_Problem description_
Check each line of the listing for the string "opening". Copy those where it appears.

_The data_
○ ○ ○ ○
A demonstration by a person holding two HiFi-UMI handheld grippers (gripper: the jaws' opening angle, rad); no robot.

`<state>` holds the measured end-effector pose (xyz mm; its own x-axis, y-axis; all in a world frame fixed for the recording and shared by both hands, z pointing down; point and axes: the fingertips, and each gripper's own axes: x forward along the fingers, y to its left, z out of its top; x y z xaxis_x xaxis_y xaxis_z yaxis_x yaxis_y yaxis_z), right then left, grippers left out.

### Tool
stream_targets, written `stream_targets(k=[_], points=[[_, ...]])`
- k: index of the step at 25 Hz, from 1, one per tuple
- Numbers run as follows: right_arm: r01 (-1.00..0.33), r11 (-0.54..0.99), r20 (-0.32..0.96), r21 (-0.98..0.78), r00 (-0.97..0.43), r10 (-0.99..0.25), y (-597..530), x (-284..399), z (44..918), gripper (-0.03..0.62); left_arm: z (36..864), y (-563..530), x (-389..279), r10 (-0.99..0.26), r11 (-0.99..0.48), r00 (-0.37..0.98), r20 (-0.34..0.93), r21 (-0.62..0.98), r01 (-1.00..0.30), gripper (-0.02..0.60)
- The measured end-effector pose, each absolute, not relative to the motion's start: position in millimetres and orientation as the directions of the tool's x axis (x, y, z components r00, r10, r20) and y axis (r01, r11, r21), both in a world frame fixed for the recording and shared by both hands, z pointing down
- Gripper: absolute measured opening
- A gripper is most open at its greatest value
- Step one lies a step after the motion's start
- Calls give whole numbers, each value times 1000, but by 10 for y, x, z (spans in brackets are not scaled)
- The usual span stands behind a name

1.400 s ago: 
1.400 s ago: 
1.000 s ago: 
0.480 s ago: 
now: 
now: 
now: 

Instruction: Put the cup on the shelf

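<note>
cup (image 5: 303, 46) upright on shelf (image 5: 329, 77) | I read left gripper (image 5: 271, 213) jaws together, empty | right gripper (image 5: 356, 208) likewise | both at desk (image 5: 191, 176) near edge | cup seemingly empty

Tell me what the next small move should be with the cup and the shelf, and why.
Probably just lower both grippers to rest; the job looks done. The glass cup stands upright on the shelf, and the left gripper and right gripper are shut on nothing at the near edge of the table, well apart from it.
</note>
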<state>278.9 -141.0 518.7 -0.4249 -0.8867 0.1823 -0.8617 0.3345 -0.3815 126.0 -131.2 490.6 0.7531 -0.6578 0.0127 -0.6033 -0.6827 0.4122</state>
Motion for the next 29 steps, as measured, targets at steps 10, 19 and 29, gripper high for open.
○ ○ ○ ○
_Your response_
A demonstration by a person holding two HiFi-UMI handheld grippers (gripper: the jaws' opening angle, rad); no robot.
- Gripper: absolute measured opening

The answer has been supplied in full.